What the exercise asks -
Find the lines of the listing that contain the string "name", and return them.

Supplied records -
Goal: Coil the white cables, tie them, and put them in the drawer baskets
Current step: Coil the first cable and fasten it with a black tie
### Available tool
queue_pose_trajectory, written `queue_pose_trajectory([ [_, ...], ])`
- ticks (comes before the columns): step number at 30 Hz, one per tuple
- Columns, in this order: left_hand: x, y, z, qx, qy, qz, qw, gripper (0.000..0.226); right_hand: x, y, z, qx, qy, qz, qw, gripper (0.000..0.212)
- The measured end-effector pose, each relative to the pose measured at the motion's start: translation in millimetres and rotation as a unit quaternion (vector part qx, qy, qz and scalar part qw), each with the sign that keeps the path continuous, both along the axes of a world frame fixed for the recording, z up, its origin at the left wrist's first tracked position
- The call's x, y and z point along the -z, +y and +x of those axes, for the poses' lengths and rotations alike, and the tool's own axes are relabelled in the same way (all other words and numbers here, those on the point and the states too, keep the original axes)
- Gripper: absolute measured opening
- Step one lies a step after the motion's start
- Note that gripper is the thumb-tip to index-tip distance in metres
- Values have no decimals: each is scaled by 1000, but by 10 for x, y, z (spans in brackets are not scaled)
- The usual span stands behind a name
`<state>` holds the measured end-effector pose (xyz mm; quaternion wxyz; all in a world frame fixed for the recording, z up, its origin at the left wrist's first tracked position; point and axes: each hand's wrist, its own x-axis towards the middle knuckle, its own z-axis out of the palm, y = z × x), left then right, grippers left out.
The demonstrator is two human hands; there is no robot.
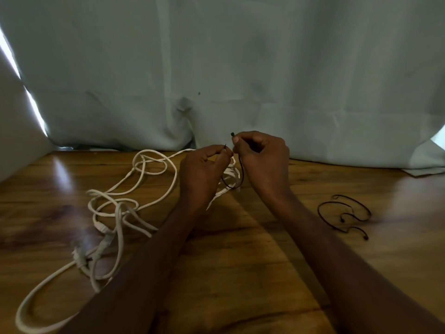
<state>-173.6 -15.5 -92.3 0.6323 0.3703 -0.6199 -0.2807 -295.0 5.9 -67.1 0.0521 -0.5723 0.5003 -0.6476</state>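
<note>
The black tie (237,175) loops under a small white coil (230,174) near the worktop's (240,261) back edge. The left hand (203,172) pinches its pointed tip, the right hand (261,160) its square head. Feed the tip squarely into the head, then cinch gently. Loose cables (115,210), smooth and rounded, sprawl toward the left edge; spare ties (344,215), thin and springy, curl toward the right on glossy wood.

left: loose white cables (120,213) | right: spare black ties (343,214) | between: bare table (240,261)
</note>
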Motion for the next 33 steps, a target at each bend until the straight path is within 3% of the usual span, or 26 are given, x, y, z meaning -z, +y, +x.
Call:
queue_pose_trajectory([
  [8, 5, -19, 49, 19, 12, -16, 1000, 18, 9, 2, 24, -92, -12, -30, 995, 9],
  [13, -25, 6, 48, 11, 2, -21, 1000, 18, 38, -35, -10, -78, -39, -9, 996, 10],
  [22, -30, -9, 67, 16, -5, -27, 999, 19, 66, -1, 3, -50, 36, -13, 998, 12],
  [26, -21, -8, 60, 21, -5, -24, 999, 17, 58, -22, -16, -40, 14, -28, 999, 12],
  [33, 8, -46, 83, 35, -12, -26, 999, 20, 64, -12, -18, -44, 54, -23, 997, 11],
])
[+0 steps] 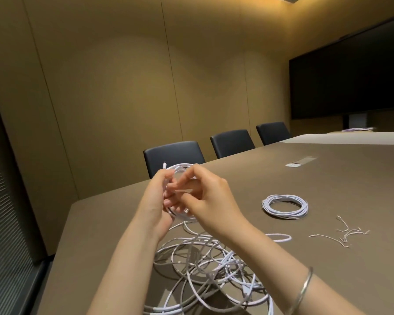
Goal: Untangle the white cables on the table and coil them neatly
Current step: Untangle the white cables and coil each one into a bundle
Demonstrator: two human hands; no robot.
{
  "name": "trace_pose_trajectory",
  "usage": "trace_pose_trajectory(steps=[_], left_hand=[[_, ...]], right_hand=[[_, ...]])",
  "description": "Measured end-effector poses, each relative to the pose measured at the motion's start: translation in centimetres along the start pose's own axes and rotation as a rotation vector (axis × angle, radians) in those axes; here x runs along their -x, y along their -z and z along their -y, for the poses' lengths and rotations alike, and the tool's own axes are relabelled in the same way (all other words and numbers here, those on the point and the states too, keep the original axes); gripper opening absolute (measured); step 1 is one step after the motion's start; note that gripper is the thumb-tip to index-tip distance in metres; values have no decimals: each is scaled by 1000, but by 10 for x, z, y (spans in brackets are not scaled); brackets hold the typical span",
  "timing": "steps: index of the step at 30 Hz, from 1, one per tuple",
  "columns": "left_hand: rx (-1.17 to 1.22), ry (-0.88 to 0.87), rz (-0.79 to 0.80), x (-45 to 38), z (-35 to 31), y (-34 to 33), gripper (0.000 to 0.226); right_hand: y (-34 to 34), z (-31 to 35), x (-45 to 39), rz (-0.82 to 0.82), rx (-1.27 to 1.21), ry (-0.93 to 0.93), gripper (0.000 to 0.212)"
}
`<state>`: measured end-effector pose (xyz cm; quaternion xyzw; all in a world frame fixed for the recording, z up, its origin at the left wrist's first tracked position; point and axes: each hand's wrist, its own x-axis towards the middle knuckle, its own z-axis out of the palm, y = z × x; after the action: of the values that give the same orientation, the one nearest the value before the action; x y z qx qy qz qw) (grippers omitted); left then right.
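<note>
My left hand (156, 196) grips a partly wound coil of white cable (180, 168), held upright above the table, with a plug end sticking up past my thumb. My right hand (210, 197) pinches the same coil from the right side. A strand drops from the coil to a tangled heap of white cables (214, 267) on the brown table (328, 185) under my forearms. A finished white coil (284, 206) lies flat to the right. Much of the held coil is hidden behind my fingers.
Several thin twist ties (346, 234) lie scattered right of the heap. A flush socket panel (301, 161) sits further back. Three dark chairs (173, 155) line the far table edge, and a large black screen (350, 73) hangs on the right wall.
</note>
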<state>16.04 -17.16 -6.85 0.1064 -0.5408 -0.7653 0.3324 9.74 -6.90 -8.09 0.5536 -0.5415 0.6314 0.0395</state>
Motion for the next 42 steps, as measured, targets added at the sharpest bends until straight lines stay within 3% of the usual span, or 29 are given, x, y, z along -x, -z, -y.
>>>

Answer section -
- The usual span stands behind a name
  "name": "trace_pose_trajectory",

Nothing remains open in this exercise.